Exercise prompt
Starting at the line containing "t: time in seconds" and ending at the line containing "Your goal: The", print every line of the material below exactly, both ends included, and stop there.

Recorded information
══════════════════════════════
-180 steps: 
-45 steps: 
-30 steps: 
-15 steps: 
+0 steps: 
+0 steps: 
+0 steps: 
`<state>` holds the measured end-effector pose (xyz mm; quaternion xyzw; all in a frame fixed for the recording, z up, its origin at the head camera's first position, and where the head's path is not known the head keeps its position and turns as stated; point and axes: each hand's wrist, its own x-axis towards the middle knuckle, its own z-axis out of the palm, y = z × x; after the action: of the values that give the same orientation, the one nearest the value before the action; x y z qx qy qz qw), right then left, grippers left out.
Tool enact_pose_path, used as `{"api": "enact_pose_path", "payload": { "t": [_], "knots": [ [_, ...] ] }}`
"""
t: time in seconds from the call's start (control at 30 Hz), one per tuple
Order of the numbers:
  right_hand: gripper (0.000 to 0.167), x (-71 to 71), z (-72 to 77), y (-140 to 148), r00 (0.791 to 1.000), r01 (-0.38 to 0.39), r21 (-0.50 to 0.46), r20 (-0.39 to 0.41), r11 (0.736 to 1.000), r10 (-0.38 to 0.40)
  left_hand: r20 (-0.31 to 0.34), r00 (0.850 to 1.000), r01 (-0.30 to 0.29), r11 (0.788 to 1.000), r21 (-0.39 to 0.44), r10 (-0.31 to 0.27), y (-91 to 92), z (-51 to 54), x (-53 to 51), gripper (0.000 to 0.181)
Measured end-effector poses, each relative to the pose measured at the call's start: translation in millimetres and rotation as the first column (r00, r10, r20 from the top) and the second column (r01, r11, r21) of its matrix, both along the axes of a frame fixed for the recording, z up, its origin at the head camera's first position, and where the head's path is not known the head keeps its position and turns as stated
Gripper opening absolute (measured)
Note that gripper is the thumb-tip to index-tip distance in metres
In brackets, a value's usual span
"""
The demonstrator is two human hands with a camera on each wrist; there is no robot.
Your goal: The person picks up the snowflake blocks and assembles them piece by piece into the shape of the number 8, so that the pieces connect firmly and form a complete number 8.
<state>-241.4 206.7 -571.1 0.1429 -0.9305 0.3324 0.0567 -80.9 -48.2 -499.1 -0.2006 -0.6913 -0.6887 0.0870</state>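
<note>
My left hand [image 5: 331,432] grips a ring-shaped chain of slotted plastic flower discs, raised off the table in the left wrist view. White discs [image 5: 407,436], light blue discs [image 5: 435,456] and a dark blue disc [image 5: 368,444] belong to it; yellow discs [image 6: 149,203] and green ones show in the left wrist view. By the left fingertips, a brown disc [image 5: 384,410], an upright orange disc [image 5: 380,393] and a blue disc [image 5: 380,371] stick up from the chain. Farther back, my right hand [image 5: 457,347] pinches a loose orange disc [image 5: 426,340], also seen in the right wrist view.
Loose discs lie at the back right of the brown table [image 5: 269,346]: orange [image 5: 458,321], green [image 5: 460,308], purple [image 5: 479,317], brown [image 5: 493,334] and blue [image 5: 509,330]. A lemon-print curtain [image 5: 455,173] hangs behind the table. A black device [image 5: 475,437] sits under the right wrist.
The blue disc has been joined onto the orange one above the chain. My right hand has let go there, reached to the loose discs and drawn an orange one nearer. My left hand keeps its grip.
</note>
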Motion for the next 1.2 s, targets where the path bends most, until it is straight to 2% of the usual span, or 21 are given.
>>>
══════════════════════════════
Answer to this problem
t: time in seconds from the call's start (control at 30 Hz), one per tuple
Order of the numbers:
  right_hand: gripper (0.000 to 0.167), x (-71 to 71), z (-72 to 77), y (-140 to 148), r00 (0.791 to 1.000), r01 (-0.38 to 0.39), r21 (-0.50 to 0.46), r20 (-0.39 to 0.41), r11 (0.736 to 1.000), r10 (-0.38 to 0.40)
  left_hand: r20 (-0.31 to 0.34), r00 (0.850 to 1.000), r01 (-0.30 to 0.29), r11 (0.788 to 1.000), r21 (-0.39 to 0.44), r10 (-0.31 to 0.27), y (-91 to 92), z (-51 to 54), x (-53 to 51), gripper (0.000 to 0.181)
Measured end-effector poses, each relative to the pose measured at the call's start: translation in millimetres and rotation as the first column (r00, r10, r20 from the top) and the second column (r01, r11, r21) of its matrix, both along the axes of a frame fixed for the recording, z up, its origin at the head camera's first position, and where the head's path is not known the head keeps its position and turns as stated
Gripper opening absolute (measured)
Note that gripper is the thumb-tip to index-tip distance in metres
In brackets, a value's usual span
"""
The demonstrator is two human hands with a camera on each wrist; there is no robot.
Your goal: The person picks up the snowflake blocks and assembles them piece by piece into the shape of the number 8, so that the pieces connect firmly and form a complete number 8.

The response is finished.